In 1905, weeks after laying the final stone at the new store at the corner of Portage and Donald in Winnipeg, John Craig (aka 'Jack') participated in several automobile races, successfully lowering the 5-mile record driving a Packard. He didn't appear to race again after 1905, but his grandson, George Eaton inherited not only the family business, but also the racing gene.

Upon the death of his father in 1907, he inherited five million dollars and the T. Eaton Company. He became its president at this time, and the company flourished under his control. He greatly influenced the company and expanded the stores nationally.

He built Ardwold, an enormous residence of 50 rooms in Toronto, beginning in 1909 and finishing in 1911. He also acquired a resort home from his mother in Oakville, Ontario, called the Raymar Estate (the estate has since disappeared).

In 1915, Eaton was made a Knight Bachelor in recognition of his participation in the war effort. He thus became Sir John Craig Eaton, and his wife was known as Lady Eaton.

He was a noted philanthropist. Perhaps his most lavish public contribution was the gift, made together with his mother, of land and funds for a large Methodist church on St Clair Avenue in Toronto. Named Timothy Eaton Memorial Church after his father, it was constructed in 1912–14. He also made many donations to Omemee, Ontario, the home town of his wife Flora. These donations included Coronation Hall (1911), and the manse and organ for Trinity United Church. The Eatons' donation of $500,000 established the first endowed chair at the University of Toronto and first full-time professorship of medicine in the British Empire, the Sir John and Lady Eaton Professor and Chair of Medicine, in 1919.
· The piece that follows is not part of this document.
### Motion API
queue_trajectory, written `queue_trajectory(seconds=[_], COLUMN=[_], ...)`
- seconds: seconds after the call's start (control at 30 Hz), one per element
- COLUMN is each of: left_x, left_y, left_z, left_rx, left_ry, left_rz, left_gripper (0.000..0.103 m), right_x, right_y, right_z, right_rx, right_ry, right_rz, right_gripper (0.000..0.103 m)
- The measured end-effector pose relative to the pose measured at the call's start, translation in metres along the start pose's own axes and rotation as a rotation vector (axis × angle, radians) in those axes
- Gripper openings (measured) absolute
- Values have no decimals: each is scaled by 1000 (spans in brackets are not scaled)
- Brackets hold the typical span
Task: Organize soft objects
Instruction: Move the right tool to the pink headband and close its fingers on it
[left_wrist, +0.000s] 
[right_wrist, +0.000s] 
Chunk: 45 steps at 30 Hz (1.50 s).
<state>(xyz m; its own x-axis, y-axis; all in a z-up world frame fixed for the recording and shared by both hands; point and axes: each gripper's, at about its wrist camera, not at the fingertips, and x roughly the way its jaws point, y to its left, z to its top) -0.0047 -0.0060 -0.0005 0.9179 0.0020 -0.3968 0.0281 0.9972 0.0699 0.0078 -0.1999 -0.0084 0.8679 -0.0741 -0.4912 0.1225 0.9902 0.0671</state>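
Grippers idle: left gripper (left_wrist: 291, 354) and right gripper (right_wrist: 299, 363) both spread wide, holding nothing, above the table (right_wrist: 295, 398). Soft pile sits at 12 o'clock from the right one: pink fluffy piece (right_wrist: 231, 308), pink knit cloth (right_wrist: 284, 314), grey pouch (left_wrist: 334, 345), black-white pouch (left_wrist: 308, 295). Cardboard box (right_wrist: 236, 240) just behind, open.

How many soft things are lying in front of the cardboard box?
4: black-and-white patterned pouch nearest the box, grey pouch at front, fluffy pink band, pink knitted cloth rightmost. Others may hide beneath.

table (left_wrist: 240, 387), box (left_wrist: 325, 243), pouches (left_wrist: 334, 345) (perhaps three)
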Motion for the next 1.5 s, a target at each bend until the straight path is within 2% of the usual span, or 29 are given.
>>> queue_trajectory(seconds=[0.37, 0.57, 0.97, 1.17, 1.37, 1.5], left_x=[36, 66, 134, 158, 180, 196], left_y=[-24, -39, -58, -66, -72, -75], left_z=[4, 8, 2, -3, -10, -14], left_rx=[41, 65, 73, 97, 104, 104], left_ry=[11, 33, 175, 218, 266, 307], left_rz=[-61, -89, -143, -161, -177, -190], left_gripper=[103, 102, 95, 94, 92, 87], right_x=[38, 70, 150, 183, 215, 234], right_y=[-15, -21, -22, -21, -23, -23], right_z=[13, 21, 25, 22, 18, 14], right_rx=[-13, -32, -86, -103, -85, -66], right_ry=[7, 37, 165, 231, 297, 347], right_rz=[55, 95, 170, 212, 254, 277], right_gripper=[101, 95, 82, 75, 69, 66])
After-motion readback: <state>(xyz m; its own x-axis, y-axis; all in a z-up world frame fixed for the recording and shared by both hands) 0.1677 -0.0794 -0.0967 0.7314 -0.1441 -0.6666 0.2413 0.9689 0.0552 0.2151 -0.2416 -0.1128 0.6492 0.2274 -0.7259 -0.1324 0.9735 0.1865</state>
He died of pneumonia following influenza in 1922 at the age of 45, and his cousin Robert Young Eaton became president of the company until Sir John's son, John David Eaton, reached an appropriate age to take over. Sir John's grandson, John Craig Eaton II, served as chairman of Eaton's in its later years.

==In popular culture==

In "Murdoch in Ladies Wear" (March 4, 2013), episode 8 of season 6 of the Canadian television period detective series Murdoch Mysteries, Eaton is played by Michael Therriault.